• _PROBLEM_: Find the string "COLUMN" in the listing below and return each line it appears in.

• _EXERCISE DATA_:
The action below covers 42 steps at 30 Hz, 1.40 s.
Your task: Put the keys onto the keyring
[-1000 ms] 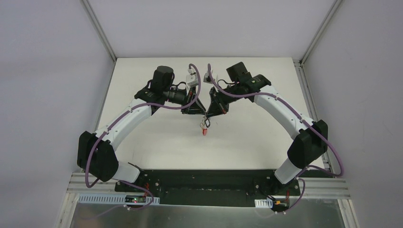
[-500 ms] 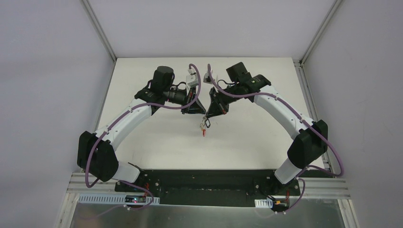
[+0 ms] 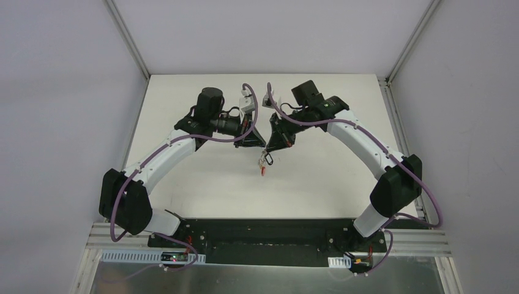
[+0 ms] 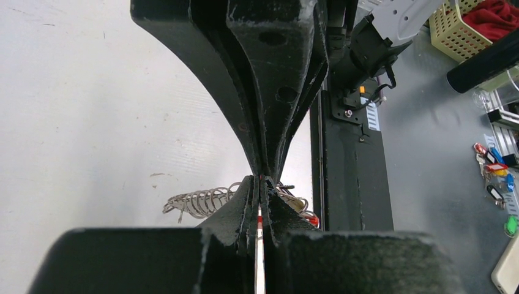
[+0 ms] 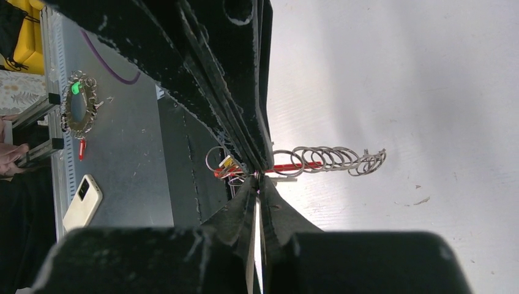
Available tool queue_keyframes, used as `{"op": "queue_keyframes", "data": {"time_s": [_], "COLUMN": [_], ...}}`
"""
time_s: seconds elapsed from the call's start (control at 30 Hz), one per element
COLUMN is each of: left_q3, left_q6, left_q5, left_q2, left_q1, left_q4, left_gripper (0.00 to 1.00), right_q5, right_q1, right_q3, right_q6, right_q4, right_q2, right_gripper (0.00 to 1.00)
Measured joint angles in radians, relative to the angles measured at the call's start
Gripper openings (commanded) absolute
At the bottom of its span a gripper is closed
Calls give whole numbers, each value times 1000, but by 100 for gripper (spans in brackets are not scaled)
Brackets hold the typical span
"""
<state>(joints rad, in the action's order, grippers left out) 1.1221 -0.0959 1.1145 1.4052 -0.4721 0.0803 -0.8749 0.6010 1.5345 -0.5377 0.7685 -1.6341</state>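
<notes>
- Left gripper [image 4: 259, 187]: fingers pressed together, tip to tip with the right gripper [image 5: 257, 184]. A thin red sliver showed in its seam; could not tell what it pinched.
- Right gripper: fingers pressed together, apparently pinching the keyring [image 5: 318, 160] at its red band [image 5: 294, 166].
- Keyring sat at mid-worktop [image 3: 202, 184], trailing toward 6 o'clock from the two tips in the top view. Arms came in from 10 and 2 o'clock.
- Wire loops [image 4: 199, 201] stuck out sideways from the pinch point.
- Loose key: not made out in any view, possibly hidden between the fingers.
- Judgement: mid-task, threading stage. No key confirmed on a loop, so seating it was left to do.
</notes>
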Motion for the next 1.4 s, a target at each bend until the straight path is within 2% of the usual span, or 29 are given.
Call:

• _RESULT OF THIS EXERCISE_:
Available tool queue_keyframes, used as `{"op": "queue_keyframes", "data": {"time_s": [_], "COLUMN": [_], ...}}`
COLUMN is each of: left_q3, left_q6, left_q5, left_q2, left_q1, left_q4, left_gripper (0.00 to 1.00), right_q5, right_q1, right_q3, right_q6, right_q4, right_q2, right_gripper (0.00 to 1.00)

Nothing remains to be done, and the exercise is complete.